We may analyze your personal information to create a profile of your interests and preferences so that we can contact you with information relevant to you. We may make use of additional information about you when it is available from external sources to help us do this effectively. We may also use your personal information to detect and reduce fraud and security risk.

The process of anonymization and pseudonymization may be used at times to develop helpful analytics, trends, and statistics to help to better understand cyber crime and seek a better means to underwrite risks and combat ID theft and fraud.

Use of ‘cookies’

Like many other websites, our Data Security University website uses cookies. ‘Cookies’ are small pieces of information sent by an organisation to your computer and stored on your hard drive to allow that website to recognize you when you visit. They collect statistical data about your onsite actions and patterns and do not identify you as an individual.

It is possible to switch off cookies by setting your browser preferences. Turning cookies off may result in a loss of functionality when using our website.

Links to other websites

Our website may contain links to other websites run by other organisations.

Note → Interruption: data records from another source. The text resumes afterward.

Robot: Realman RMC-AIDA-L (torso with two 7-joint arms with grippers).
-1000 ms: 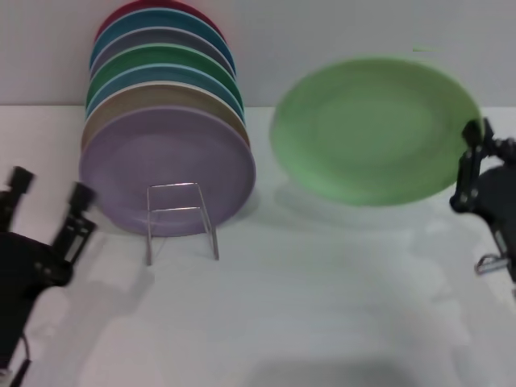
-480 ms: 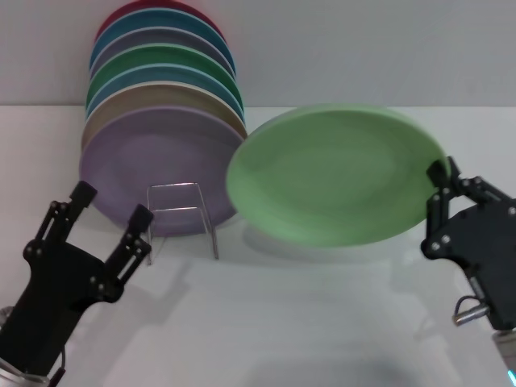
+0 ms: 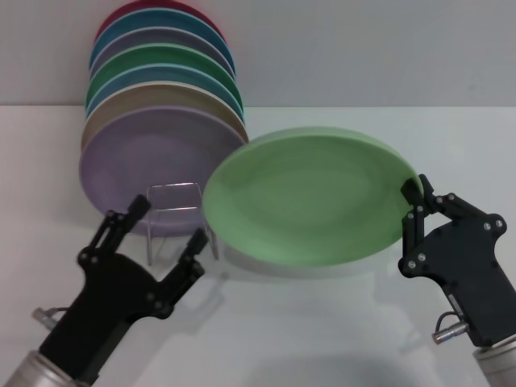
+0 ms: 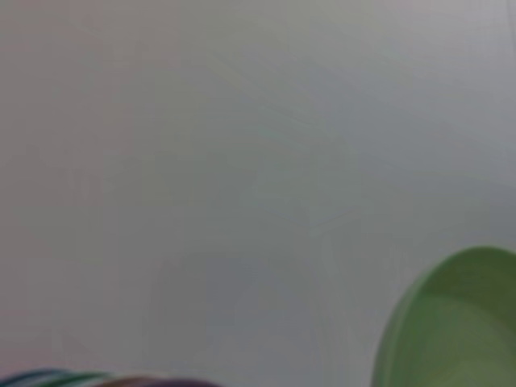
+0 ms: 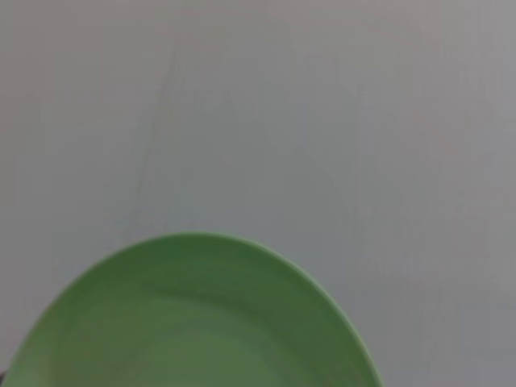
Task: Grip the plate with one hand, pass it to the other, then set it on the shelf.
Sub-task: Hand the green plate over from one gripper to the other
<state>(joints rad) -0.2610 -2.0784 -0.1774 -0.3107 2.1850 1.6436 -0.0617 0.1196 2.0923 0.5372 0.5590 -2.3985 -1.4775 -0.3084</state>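
Observation:
The pale mint-green plate (image 3: 310, 205) hangs above the table at the centre of the head view, tilted with its face toward me. My right gripper (image 3: 415, 205) is shut on its right rim. The plate also shows in the right wrist view (image 5: 193, 314) and at the edge of the left wrist view (image 4: 455, 322). My left gripper (image 3: 165, 226) is open at lower left, its fingers spread just left of the plate's left rim, not touching it. The wire shelf (image 3: 181, 214) stands behind the left gripper, in front of the plate stack.
Several coloured plates lean in a row at the back left, a lavender plate (image 3: 145, 165) in front and a darker green plate (image 3: 165, 60) further back. A grey wall rises behind the white table (image 3: 322, 339).
My right gripper has carried the plate leftward and lower, toward the centre. My left gripper has risen and moved right, toward the plate's left rim, still open.

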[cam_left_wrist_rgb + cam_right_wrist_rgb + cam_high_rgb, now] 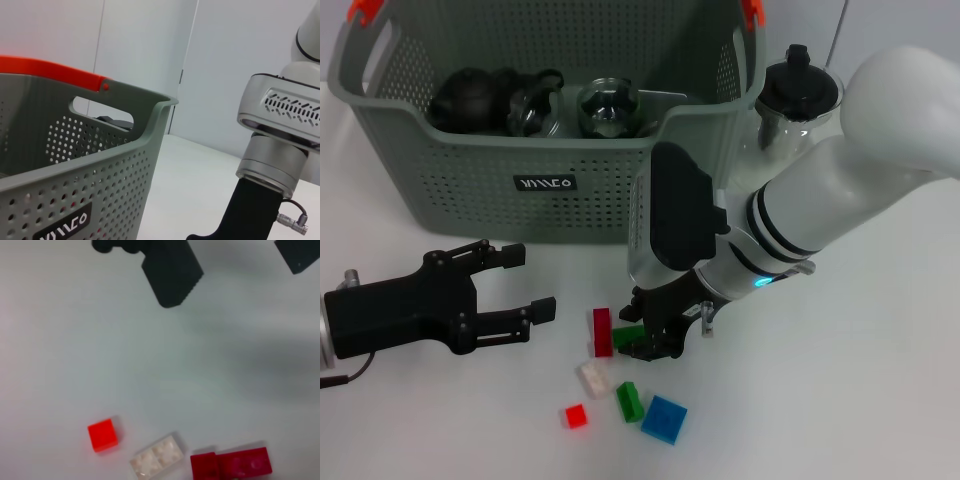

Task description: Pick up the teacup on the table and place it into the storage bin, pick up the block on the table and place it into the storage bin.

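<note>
Currently my right gripper (653,338) is down on the table (880,380), jaws pinched on a green block (628,335) just beside the dark red brick (602,331). My left gripper (525,282) hovers spread wide, holding nothing. The storage bin (470,185), black label unreadable, sits at the far edge holding a teacup (609,108).

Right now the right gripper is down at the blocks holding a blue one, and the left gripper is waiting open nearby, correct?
Not quite: in the head view the right gripper has a green block between its fingers; the blue block lies loose on the table. The left gripper does wait open nearby.
</note>
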Robot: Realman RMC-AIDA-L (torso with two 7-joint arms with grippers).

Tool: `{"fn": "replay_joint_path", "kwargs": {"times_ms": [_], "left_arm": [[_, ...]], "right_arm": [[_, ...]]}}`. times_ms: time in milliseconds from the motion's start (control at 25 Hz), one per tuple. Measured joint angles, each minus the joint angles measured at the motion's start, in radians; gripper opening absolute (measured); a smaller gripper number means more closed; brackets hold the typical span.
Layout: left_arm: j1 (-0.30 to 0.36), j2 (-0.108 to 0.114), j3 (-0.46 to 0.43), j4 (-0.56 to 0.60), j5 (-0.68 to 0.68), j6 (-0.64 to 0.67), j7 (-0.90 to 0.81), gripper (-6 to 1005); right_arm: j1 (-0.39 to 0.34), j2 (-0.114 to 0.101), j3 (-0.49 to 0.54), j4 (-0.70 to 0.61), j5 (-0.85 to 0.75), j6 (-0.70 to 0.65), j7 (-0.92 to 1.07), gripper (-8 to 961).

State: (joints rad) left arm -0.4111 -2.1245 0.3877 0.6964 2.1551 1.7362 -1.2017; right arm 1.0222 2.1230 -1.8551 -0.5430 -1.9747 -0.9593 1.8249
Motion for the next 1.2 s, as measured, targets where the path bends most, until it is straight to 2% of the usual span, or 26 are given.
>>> {"fn": "replay_joint_path", "kwargs": {"times_ms": [480, 600, 720, 760, 1000, 1200], "left_arm": [[0.0, 0.0, -0.002, 0.0, 0.0, 0.0, 0.001, 856], [0.0, 0.0, -0.004, 0.0, 0.0, 0.0, 0.001, 856], [0.0, 0.0, -0.005, 0.0, 0.0, 0.002, 0.001, 856], [0.0, 0.0, -0.005, 0.001, 0.0, 0.004, 0.001, 856], [0.003, 0.0, -0.009, 0.006, 0.0, 0.009, 0.001, 856], [0.003, 0.001, -0.012, 0.006, 0.0, 0.01, 0.0, 856]], "right_arm": [[0.001, 0.0, -0.013, -0.001, 0.001, 0.0, 0.008, 336], [0.0, -0.006, -0.009, -0.01, 0.011, -0.015, 0.007, 318], [-0.009, -0.019, 0.005, -0.032, 0.042, -0.054, 0.005, 207], [-0.016, -0.023, 0.018, -0.045, 0.04, -0.069, 0.006, 207], [-0.123, -0.058, 0.245, -0.231, -0.08, -0.287, 0.045, 206], [-0.26, -0.077, 0.548, -0.578, -0.183, -0.635, 0.139, 206]]}}
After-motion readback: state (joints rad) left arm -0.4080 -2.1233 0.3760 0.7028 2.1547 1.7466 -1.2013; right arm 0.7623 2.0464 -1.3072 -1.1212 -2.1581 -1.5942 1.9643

This privacy policy applies only to our website‚ so we encourage you to read the privacy statements on the other websites you visit. We cannot be responsible for the privacy policies and practices of other sites even if you access them using links from our website.

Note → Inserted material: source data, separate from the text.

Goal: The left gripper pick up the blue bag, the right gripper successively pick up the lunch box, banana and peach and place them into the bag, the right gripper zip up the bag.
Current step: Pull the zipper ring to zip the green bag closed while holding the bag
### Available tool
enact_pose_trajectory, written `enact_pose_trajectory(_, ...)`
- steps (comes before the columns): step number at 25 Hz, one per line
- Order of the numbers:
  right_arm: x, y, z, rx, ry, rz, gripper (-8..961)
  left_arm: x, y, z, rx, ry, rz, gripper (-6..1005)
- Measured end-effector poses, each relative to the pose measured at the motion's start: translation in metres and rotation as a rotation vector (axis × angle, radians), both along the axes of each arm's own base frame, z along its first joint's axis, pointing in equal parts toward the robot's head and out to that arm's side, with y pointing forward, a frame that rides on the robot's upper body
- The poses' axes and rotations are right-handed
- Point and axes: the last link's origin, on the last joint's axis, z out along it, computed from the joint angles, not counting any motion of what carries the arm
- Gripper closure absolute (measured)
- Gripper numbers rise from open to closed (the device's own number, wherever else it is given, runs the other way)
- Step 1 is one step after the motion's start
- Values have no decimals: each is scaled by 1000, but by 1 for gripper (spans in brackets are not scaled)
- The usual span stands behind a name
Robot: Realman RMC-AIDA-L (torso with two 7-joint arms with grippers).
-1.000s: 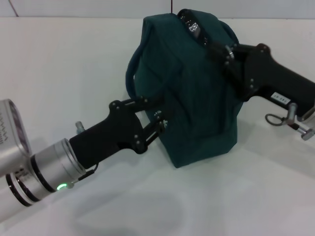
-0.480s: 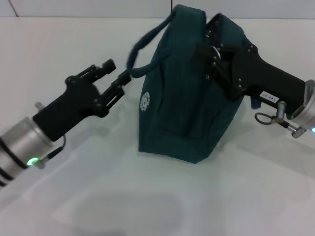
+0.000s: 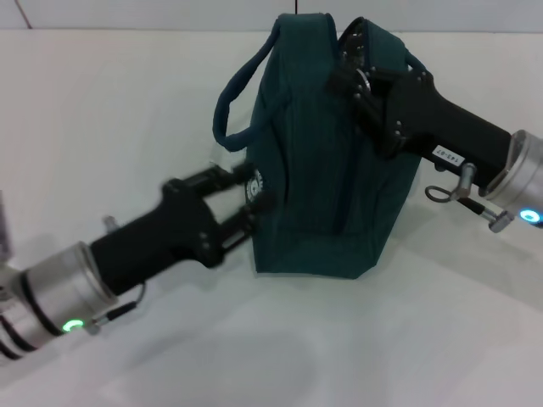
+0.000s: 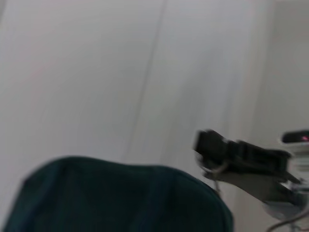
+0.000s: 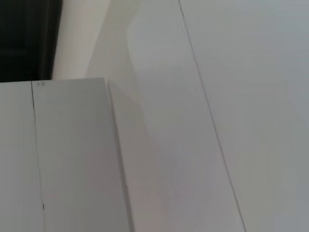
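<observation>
Since no lunch box, banana or peach shows outside the blue bag [image 3: 331,170] standing on the white tabletop [image 3: 254,356], packing looks done, with the right hand [image 3: 356,72] pinching its top and the left hand [image 3: 242,199] spread beside it.

The bag [image 3: 331,161] is dark teal-blue with a small white round logo [image 3: 252,188]; both grippers are black; the desk [image 3: 102,110] is white.
</observation>
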Motion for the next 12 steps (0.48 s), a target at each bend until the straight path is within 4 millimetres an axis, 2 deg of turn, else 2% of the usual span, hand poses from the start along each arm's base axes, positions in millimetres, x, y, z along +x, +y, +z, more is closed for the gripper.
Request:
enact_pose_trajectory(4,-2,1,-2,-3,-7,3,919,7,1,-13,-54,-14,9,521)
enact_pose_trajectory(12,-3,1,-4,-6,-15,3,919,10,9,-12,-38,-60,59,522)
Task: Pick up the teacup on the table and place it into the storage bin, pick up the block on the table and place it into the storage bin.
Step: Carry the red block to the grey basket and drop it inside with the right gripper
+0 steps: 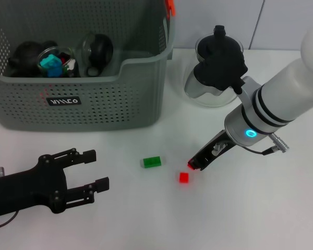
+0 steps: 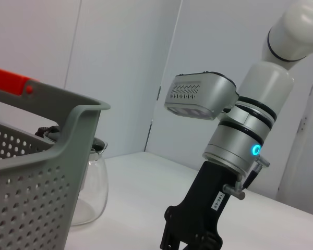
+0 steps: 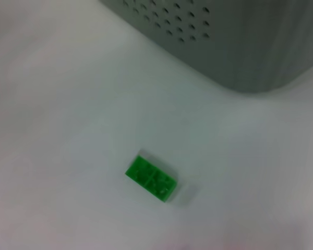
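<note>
- The storage bin is the biggest thing. It stands at the back of the table, on the robot's left. It has some dark things, a blue-green bit and a round see-through thing in it. I see no teacup out on the table, so I think the cup part is done and the block is the job now.
- The glass pot with a black lid stands just beside the bin, on the robot's right. It is not part of the job. The big white arm reaches past it, so the arm should go wide when it swings to the bin and not knock it.
- The left gripper hangs low over the near left of the table. Its two fingers are spread apart and hold nothing. It looks like it is just waiting.
- The right gripper is down near the table, in the middle. I cannot tell if its claw is open or closed.
- The green block lies flat in front of the bin. The right wrist view looks right at it.
- The red block is the smallest. It lies just beside the tip of the right gripper, with the green block near it.
- To do it well, the claw should come straight down with one finger on each side of one block. It should pinch softly, as a tiny block can pop away. Then lift high, go over the bin's rim and let go inside.
</note>
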Controlling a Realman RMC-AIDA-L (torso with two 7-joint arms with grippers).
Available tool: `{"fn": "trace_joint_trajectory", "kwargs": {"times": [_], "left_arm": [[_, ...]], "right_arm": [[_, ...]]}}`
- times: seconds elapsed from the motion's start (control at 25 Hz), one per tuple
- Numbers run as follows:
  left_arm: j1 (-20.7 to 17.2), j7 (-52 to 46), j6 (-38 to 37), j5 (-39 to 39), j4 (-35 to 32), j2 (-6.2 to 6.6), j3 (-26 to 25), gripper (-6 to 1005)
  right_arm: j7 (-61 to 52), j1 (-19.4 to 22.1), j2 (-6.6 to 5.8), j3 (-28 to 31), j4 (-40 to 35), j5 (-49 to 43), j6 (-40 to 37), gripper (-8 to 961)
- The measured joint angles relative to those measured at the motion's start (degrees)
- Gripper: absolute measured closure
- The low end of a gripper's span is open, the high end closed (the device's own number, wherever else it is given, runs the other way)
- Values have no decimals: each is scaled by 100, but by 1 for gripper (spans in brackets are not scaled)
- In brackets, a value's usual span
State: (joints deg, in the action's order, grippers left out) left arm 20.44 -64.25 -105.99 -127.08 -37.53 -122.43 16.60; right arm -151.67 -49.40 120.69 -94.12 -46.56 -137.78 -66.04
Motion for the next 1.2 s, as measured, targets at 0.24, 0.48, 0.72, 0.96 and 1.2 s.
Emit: {"fn": "trace_joint_trajectory", "kwargs": {"times": [0.24,0.48,0.72,0.96,1.2], "left_arm": [[-28,0,-23,0,0,0,-63,276],[-44,0,-34,0,0,0,-63,277],[-49,0,-45,0,-6,5,-96,278],[-58,0,-54,0,0,8,-131,278],[-56,0,-63,0,0,9,-132,279]], "right_arm": [[-3,65,-30,84,-140,105,-154,842],[48,450,-51,549,-1103,82,-667,841],[531,964,-53,1616,-2598,525,-1699,841],[1153,1130,-59,2853,-3517,2090,-2826,842],[1563,937,-90,3623,-3798,3173,-3069,842]]}}
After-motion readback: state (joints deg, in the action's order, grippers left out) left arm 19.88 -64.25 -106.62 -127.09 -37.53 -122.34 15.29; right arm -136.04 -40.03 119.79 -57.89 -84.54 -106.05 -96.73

In addition, if you linked to our website from a third party site, we cannot be responsible for the privacy policies and practices of the owners and operators of that third party site and recommend that you check the policy of that third party site.

16 or Under

We are concerned about protecting the privacy of children aged 16 or under. If you are aged 16 or under‚ it would be very unlikely that you would have a bonafide commercial reason for you to use this site.  However, should there be a valid reason why you are accessing our site, please get your parent/guardian’s permission beforehand whenever you provide us with personal information.

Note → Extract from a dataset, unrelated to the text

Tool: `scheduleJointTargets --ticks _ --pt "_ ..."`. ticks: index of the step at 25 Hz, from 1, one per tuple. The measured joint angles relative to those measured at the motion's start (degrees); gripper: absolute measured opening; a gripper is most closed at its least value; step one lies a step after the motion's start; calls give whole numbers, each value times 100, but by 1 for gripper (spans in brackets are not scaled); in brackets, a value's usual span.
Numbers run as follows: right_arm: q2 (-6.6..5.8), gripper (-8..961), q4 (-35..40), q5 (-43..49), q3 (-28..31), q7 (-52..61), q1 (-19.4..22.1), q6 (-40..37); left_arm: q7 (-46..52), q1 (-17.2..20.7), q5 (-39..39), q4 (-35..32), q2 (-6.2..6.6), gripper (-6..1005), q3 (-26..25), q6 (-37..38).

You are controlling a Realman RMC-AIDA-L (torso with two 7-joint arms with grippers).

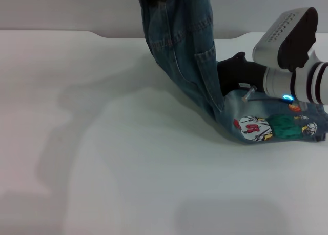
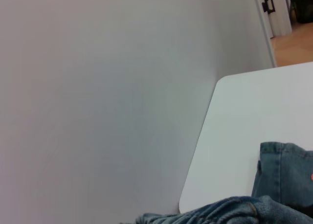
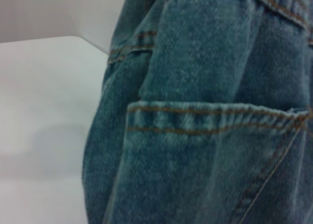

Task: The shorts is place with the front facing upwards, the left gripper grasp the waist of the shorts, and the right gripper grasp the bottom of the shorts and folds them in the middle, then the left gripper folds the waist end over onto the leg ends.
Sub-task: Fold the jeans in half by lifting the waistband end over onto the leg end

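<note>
Item: the shorts, blue washed denim. Position: hanging in a steep drape from the top edge of my head view down to the white surface, where the lower part lies flat at my right side. My left wrist view shows a fold of the same denim and a hem portion over the surface corner.

Item: the bottom of the shorts, resting on the surface, red, white and green cartoon prints facing up.

Item: my right gripper, black, low over the surface just beside the hanging denim and the printed hem; its pocket seam fills my right wrist view. Fingers: cannot tell.

Item: my left gripper, out of view; state unseen.
</note>
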State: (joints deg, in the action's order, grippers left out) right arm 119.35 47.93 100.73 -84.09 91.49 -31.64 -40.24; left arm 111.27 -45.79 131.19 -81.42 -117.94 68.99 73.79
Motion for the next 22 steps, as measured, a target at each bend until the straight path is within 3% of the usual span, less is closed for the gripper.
scheduleJointTargets --ticks 22 --pt "-10 5 127 -506 -492 10 -160 -67 9 4 -160 -178 -13 70 186 -68"
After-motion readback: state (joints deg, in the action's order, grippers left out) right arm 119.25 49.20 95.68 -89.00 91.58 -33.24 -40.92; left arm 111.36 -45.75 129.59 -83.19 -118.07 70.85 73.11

Transferring your information outside of Europe

As part of the services offered to you through this website, the information which you provide to us may be transferred to countries outside the European Union (“EU”). By way of example, this may happen if any of our servers are from time to time located in a country outside of the EU such as the U.S. where the home office of our company resides.  Countries such as the U.S.  may not have similar data protection laws to the UK or EU.  By submitting your personal data, you’re agreeing to this transfer, storing or processing. If we transfer your information outside of the EU in this way, we will take steps to ensure that appropriate security measures are taken with the aim of ensuring that your privacy rights continue to be protected as outlined in this Policy.

Review of this Policy

We keep this Policy under regular review. This Policy was last updated in February 2018.